Ali was a vain, pompous, braggadocio. “I’m not the greatest; I’m the double greatest. Not only do I knock ’em out, I pick the round,” he said famously.

He was famous for insulting his  opponents relentlessly. He said to Sonny Liston, “Hey, come on you big ugly bear, I’ll turn you into a rug! ”

He called Joe Frazier  an “Uncle Tom” a “gorilla” and  said he was “so ugly he should donate his face to the US Bureau of Wild Life.” — Ali was a terrible loser and an even worse winner. His genius in and out of the ring was blazing hot and unmatched in the world of sports, but when he was fighting, Muhammad Ali was no sportsman. He was a brilliant athlete and boxer, salesman, Muslim, comedian and human being but he was not the Ambassador of Sportsmanship.

Still, despite his showboating and poor manners, I do love Ali. I have loved hims since I was eight or nine years old.

Last night, while staring at the box of Wheaties and Ali’s pretty face I realized I’ve never written about the  extraordinary day I met Muhammad Ali. My poor kids have heard the story, over and over, because that’s what McDaniels do…tell stores. But I need to write it down so it’s in the books.

When I was a skinny eight or nine year old, my brother, Granger, my mom and I flew to Boston to watch my other brother, Jack, graduate from prep school.

Granger was a gorgeous, golden haired, 19 year old and he had a full leg cast because he constantly totalled my parents cars. He was on crutches and grumpy all the time.

My mom left Granger and me at the airport terminal with the luggage while she returned the rental car. It was Spring time. Back then, in the late 60’s, little girls  got very dressed up to fly in an airplane. That day, I wore a a baby blue dress, white tights and white dress shoes. I was miserable and to make things worse I had to drag the luggage as I tried to keep up with Granger on crutches.

Suddenly Granger stopped and said, “Do you know who that is? Look down there.”

I didn’t know or care. But Granger was really excited.  “Good God, Pooh Bear, that’s Cassius Clay,” then he corrected himself. “Muhammad Ali!.” He looked at me. “The heavy weight champion of the world. Come on!” He he took off like a Thoroughbred on his crutches, galloping  across  the enormous Logan Airport and I started dragging the suitcases, trying to keep up. I stopped once and tried to figure out who he was chasing but all I could see was a great big group of dressed up black people. I readjusted my grip and trudged on.

By the time I reached the group, Granger had already introduced himself.  I stood behind him in awe of the group.  I had never, in my life seen so many gigantic black people, all dressed up. Ali was surrounded by several body guards in dark suits and they all towered in front of me like Red Woods.  And their was a lady in the group. I was transfixed because I had never seen a gorgeous and fancy black lady.

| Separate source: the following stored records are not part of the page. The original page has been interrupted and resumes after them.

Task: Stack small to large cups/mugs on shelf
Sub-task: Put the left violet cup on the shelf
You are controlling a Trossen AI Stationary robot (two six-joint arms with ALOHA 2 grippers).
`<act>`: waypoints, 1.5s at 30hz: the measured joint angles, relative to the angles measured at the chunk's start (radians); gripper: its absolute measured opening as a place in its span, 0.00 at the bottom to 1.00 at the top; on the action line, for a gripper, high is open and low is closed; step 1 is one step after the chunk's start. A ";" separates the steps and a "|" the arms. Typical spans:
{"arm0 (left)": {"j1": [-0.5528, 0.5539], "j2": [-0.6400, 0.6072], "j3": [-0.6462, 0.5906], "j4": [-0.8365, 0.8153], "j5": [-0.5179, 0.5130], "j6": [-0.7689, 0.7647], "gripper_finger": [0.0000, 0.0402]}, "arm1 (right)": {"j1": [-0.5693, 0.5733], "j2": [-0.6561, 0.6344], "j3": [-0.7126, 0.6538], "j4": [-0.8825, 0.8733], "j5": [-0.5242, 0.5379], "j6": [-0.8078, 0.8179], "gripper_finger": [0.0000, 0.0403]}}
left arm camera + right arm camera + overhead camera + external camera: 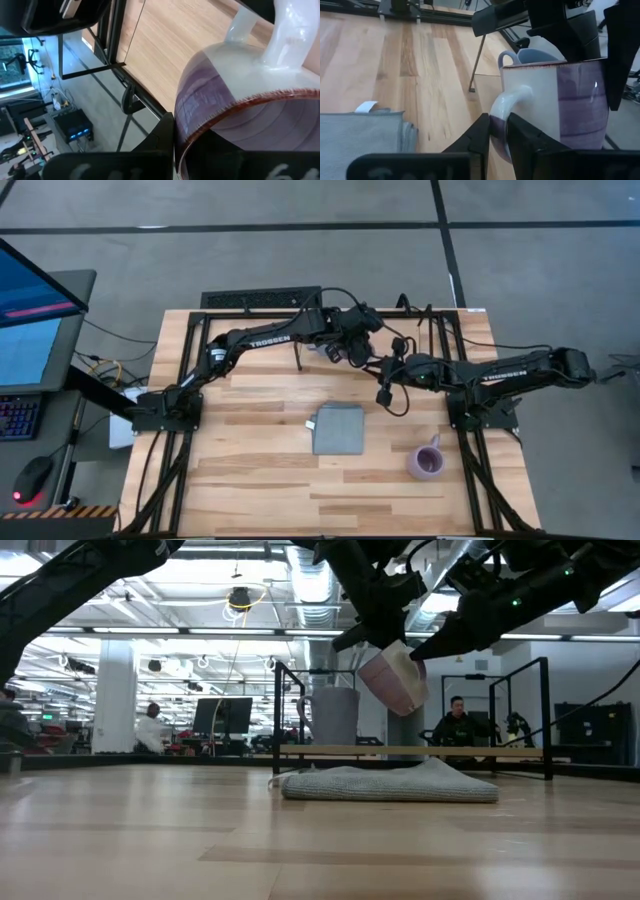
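Your grey cloth (388, 784) lies nearest on the wooden tabletop (150, 830) | blue mug (334, 716) on shelf (410, 751) | purple mug (396, 678) aloft, left gripper (338, 348) clamped on rim, right gripper (497, 131) pinching handle | 1 purple mug (428, 461) right | people (455, 723) behind.

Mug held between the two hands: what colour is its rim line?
Thin reddish-brown line on the white and purple ceramic mug; clearest in the left wrist view.
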 joint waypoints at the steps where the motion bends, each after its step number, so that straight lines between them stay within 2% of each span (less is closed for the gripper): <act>1: -0.001 0.000 0.000 -0.001 0.000 0.000 0.01 | 0.000 0.000 0.000 0.000 -0.007 0.000 0.19; 10: -0.005 0.000 0.000 0.005 -0.006 0.013 0.01 | 0.000 0.000 0.000 -0.002 -0.014 0.001 0.18; 18: -0.006 0.000 0.000 0.005 -0.007 0.027 0.01 | 0.000 0.000 0.000 -0.003 -0.024 -0.003 0.08; 32: -0.006 0.000 0.000 -0.001 -0.007 0.025 0.01 | 0.000 0.001 0.000 0.003 -0.024 -0.005 0.08; 40: -0.006 -0.002 0.002 -0.031 -0.017 0.007 0.01 | -0.010 0.002 0.000 0.025 -0.033 0.075 0.08; 45: -0.006 -0.003 0.002 -0.056 -0.028 0.007 0.01 | -0.015 0.015 0.000 0.044 -0.025 0.146 0.04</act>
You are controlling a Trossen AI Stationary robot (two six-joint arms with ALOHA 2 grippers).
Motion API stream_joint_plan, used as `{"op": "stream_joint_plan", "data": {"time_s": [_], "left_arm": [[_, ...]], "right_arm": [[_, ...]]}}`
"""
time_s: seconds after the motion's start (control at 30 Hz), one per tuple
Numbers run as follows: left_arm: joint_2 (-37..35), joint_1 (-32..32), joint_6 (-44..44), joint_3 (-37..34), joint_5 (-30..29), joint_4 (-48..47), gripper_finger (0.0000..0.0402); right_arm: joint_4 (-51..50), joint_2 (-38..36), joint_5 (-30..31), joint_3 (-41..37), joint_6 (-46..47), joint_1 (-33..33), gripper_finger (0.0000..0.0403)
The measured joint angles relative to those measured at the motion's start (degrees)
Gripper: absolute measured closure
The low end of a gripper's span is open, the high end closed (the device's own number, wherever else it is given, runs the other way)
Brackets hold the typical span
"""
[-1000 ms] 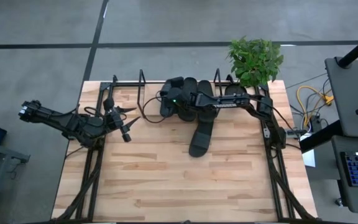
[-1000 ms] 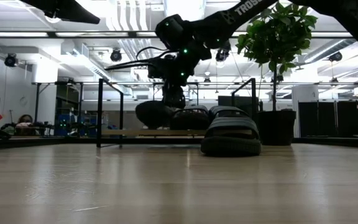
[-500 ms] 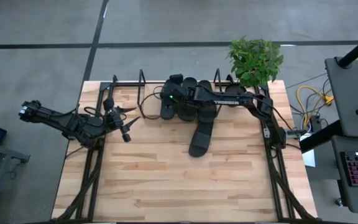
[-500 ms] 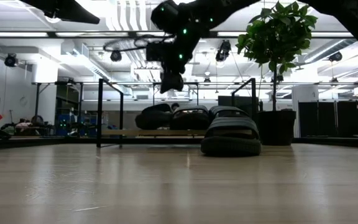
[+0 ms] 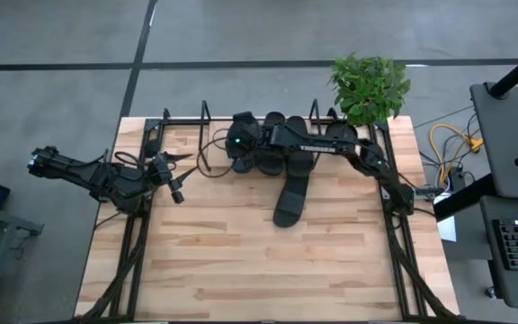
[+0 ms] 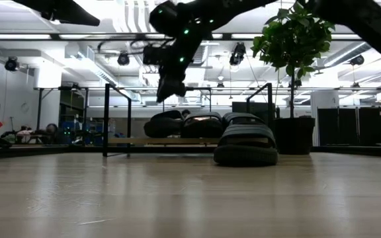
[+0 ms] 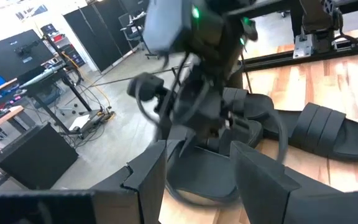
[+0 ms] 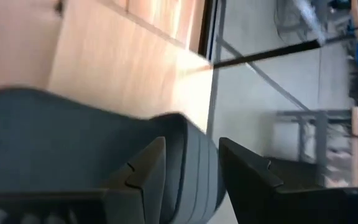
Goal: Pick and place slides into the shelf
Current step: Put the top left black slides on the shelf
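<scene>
Three black slides lie side by side on the shelf [image 6: 134, 141] at the table's far edge: the left one [image 6: 164, 123], the middle one [image 6: 204, 123] and the right one [image 6: 243, 119]. A fourth slide [image 5: 290, 193] rests sole-down on the table in front of them [image 6: 247, 153]. My right gripper [image 5: 238, 148] hangs open above the left slide [image 8: 73, 124], clear of it [image 6: 165, 94]. Near the table's left edge, my left gripper [image 5: 176, 191] waits open [image 7: 194, 168], facing the shelf.
A leafy plant [image 5: 367, 85] in a black pot [image 6: 293, 135] stands at the far right corner beside the shelf. Black wire uprights [image 6: 106, 119] flank the shelf board. The near half of the wooden table [image 5: 259, 261] is bare.
My right gripper has risen from the left slide on the shelf and drifted toward the table's left edge. The slide has stayed lying on the shelf board.
</scene>
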Motion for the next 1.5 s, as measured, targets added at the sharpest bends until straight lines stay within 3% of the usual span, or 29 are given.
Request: {"op": "stream_joint_plan", "data": {"time_s": [0.33,0.53,1.0,1.3,1.5], "left_arm": [[-5.31,0.00,0.02,-0.07,0.14,-0.80,0.0240],[-7.98,-0.02,0.00,-0.94,0.17,-0.91,0.0240],[-8.90,-0.02,-0.15,-1.03,0.57,-2.55,0.0240],[-8.87,-0.02,-0.12,-1.03,0.59,-3.53,0.0240],[-8.87,-0.02,-0.13,-1.03,0.59,-3.53,0.0240]], "right_arm": [[-4.53,5.92,1.16,8.38,-1.94,-0.15,0.0264],[-5.91,8.66,6.73,9.36,-4.60,-0.23,0.0264],[-7.80,8.52,6.83,9.36,-3.50,-3.29,0.0267],[-8.12,8.52,5.03,8.69,-4.12,-3.67,0.0303],[-7.95,8.52,5.08,8.44,-3.70,-3.78,0.0380]]}}
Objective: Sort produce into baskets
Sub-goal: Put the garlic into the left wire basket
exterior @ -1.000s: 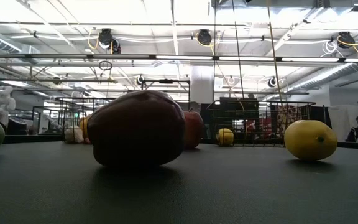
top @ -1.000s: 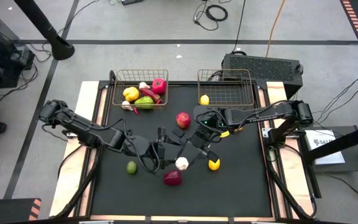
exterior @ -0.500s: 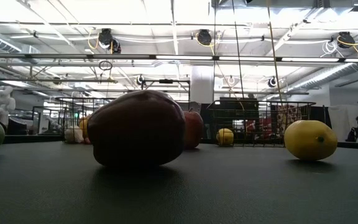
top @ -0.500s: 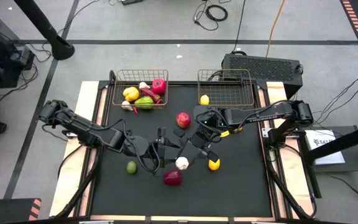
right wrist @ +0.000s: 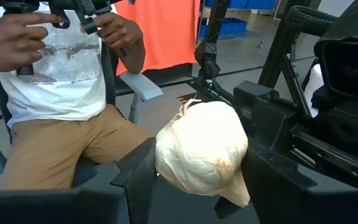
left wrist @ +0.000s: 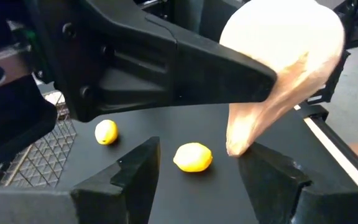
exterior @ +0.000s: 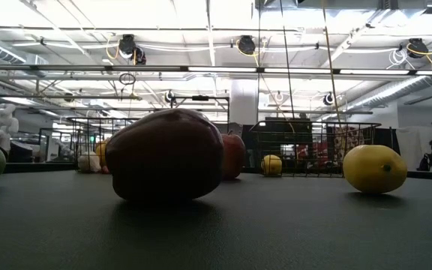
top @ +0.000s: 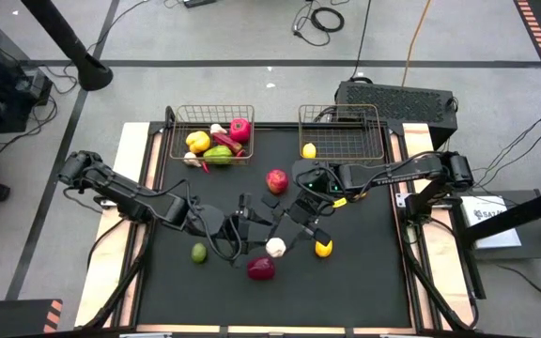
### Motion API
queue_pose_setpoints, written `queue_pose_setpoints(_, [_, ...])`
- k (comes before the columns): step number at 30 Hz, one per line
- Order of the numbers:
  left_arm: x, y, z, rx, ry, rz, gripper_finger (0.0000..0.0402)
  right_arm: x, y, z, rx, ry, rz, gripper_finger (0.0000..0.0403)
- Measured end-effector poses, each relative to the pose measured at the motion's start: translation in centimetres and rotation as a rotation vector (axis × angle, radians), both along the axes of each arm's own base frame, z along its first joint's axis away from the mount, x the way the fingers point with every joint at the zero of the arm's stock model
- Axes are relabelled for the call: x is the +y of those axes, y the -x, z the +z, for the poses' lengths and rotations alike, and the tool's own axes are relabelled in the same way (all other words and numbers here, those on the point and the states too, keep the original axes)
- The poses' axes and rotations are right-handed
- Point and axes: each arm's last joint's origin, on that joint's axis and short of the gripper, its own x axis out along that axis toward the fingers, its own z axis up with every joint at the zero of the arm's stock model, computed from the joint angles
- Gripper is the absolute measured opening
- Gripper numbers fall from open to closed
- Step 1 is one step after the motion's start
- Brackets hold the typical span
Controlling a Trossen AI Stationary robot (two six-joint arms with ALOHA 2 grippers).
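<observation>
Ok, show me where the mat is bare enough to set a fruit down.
Free: the mat's right side, right of the lemon, and the left strip beyond the lime. The right basket holds only one lemon. Crowded: the centre, where both grippers meet at the garlic, and the left basket.

A: What colours lie on the black table (top: 364, 272)?

B: A white garlic (top: 275, 247) with pale brown marks, a yellow lemon (top: 323, 248), a green lime (top: 198, 252), a dark purple onion (top: 261, 268) and a red apple (top: 276, 180).

A: And the baskets?

B: Both are bronze wire mesh. The left basket (top: 178, 141) holds yellow, green, red and white pieces. The right basket (top: 355, 141) holds one small yellow lemon (top: 309, 150).

A: The arms?

B: Dark, nearly black. In the right wrist view a person (right wrist: 67, 81) wears a white printed shirt and tan trousers, before an orange cloth (right wrist: 166, 31).
</observation>
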Motion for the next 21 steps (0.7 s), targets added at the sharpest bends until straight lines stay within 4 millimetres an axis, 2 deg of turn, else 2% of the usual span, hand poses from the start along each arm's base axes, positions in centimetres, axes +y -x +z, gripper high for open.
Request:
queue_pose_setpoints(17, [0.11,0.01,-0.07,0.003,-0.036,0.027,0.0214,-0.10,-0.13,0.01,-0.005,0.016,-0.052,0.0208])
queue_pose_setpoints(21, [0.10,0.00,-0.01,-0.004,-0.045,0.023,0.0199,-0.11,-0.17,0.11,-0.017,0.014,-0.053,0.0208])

She seemed to shimmer in front of me, like a goddess and I was speechless until the largest of all the men stepped in front of me and said, “And who are you?”

I dropped the bags. “Diana Ross McDaniel, we’re from Hot Springs, Arkansas.” I extended my hand as I’d been trained to do. That’s when it happened.  His hand was the size of a catchers mitt and it swallowed my hand then part of my arm. I didn’t know if my hand would ever return.

“Nice to meet you Diana Ross McDaniel, I’m Muhammad Ali.” First he made his eyes get big and round then he winked at me. I had no idea who he was but I was entranced.  “Why is such a little girl  carrying all those bags?”

I started to say something about Granger and his crutches but Ali stopped me. He nodded at one of the other men then told him to take the luggage for me. At that moment I didn’t know who Ali was but I loved him cause he made those men take the damn bags off my hands. My fingers still ached.

Quickly, he scribbled his name on Granger’s cast then said, “Kids, I’ve got to go before the press finds me but you take care of your little sister, Granger.”

Then he was gone, they were all gone and we were left in his vacuum.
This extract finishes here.